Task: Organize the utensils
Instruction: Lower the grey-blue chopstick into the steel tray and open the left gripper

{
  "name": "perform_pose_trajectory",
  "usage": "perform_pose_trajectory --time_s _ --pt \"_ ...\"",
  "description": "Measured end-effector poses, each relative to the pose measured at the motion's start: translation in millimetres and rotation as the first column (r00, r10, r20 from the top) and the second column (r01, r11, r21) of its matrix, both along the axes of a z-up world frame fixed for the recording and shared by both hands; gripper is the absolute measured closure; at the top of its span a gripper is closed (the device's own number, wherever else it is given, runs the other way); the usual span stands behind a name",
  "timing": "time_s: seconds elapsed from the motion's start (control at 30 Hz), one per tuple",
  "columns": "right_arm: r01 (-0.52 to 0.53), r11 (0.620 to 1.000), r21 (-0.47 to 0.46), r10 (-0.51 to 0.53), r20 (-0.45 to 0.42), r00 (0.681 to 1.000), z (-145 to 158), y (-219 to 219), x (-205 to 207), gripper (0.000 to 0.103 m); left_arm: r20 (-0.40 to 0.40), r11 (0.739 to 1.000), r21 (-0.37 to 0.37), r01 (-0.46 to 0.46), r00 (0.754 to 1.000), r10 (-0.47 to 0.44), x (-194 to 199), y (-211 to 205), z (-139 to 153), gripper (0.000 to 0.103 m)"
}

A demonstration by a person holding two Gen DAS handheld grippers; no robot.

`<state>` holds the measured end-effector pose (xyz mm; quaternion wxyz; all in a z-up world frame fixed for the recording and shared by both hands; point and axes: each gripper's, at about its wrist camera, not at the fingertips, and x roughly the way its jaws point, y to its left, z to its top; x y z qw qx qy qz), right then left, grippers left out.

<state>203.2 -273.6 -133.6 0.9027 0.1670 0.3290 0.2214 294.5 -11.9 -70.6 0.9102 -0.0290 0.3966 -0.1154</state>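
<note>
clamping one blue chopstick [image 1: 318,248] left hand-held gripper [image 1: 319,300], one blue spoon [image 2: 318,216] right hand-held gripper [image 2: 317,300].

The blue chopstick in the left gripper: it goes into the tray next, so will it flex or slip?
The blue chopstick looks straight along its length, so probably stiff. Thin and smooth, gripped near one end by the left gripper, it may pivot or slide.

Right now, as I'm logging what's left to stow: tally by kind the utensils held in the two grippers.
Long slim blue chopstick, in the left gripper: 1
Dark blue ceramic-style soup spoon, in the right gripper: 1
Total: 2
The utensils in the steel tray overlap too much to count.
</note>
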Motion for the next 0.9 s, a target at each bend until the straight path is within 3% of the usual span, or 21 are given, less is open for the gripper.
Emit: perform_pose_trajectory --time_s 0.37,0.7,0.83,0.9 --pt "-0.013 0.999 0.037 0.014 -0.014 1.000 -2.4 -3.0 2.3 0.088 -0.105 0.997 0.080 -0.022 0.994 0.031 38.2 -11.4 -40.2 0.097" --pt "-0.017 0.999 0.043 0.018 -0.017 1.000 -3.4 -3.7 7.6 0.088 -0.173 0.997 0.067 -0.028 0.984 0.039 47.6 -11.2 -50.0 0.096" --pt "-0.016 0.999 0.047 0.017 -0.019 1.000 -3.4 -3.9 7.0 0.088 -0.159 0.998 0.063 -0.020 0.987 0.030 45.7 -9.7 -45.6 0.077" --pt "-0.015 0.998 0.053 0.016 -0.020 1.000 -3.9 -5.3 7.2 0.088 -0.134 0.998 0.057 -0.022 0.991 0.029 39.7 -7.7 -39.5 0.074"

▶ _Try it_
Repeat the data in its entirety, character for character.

▶ _Answer box_
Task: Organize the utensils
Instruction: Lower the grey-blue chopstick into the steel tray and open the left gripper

{
  "name": "perform_pose_trajectory",
  "usage": "perform_pose_trajectory --time_s _ --pt \"_ ...\"",
  "description": "Measured end-effector poses, each relative to the pose measured at the motion's start: translation in millimetres and rotation as the first column (r00, r10, r20 from the top) and the second column (r01, r11, r21) of its matrix, both along the axes of a z-up world frame fixed for the recording and shared by both hands; gripper is the absolute measured closure; at the top of its span a gripper is closed (the device's own number, wherever else it is given, runs the other way); the usual span stands behind a name",
  "timing": "time_s: seconds elapsed from the motion's start (control at 30 Hz), one per tuple",
  "columns": "right_arm: r01 (-0.52 to 0.53), r11 (0.620 to 1.000), r21 (-0.47 to 0.46), r10 (-0.51 to 0.53), r20 (-0.45 to 0.42), r00 (0.681 to 1.000), z (-145 to 158), y (-219 to 219), x (-205 to 207), gripper (0.000 to 0.103 m); left_arm: r20 (-0.40 to 0.40), r11 (0.739 to 1.000), r21 (-0.37 to 0.37), r01 (-0.46 to 0.46), r00 (0.754 to 1.000), r10 (-0.47 to 0.44), x (-194 to 199), y (-211 to 205), z (-139 to 153), gripper (0.000 to 0.103 m)"
}

A demonstration by a person holding two Gen DAS handheld grippers; no robot.

`<state>` holds the measured end-effector pose (xyz mm; quaternion wxyz; all in a z-up world frame fixed for the recording and shared by both hands; point and axes: each gripper's, at about its wrist camera, not at the fingertips, and x roughly the way its jaws point, y to its left, z to its top; x y z qw qx qy qz), right then left, grippers left out.

<state>203.2 -273.6 -133.6 0.9027 0.1670 0.3290 0.2214 294.5 -11.9 -70.6 0.9102 -0.0290 0.3966 -0.1154</state>
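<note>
clamping one blue chopstick [image 1: 318,248] left hand-held gripper [image 1: 319,300], one blue spoon [image 2: 318,216] right hand-held gripper [image 2: 317,300].

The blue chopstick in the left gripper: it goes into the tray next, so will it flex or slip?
The blue chopstick looks straight along its length, so probably stiff. Thin and smooth, gripped near one end by the left gripper, it may pivot or slide.

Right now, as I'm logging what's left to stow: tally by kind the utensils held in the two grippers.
Long slim blue chopstick, in the left gripper: 1
Dark blue ceramic-style soup spoon, in the right gripper: 1
Total: 2
The utensils in the steel tray overlap too much to count.
</note>
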Motion for the next 0.9 s, a target at each bend until the straight path is within 3% of the usual span, or 21 are given, less is open for the gripper.
Emit: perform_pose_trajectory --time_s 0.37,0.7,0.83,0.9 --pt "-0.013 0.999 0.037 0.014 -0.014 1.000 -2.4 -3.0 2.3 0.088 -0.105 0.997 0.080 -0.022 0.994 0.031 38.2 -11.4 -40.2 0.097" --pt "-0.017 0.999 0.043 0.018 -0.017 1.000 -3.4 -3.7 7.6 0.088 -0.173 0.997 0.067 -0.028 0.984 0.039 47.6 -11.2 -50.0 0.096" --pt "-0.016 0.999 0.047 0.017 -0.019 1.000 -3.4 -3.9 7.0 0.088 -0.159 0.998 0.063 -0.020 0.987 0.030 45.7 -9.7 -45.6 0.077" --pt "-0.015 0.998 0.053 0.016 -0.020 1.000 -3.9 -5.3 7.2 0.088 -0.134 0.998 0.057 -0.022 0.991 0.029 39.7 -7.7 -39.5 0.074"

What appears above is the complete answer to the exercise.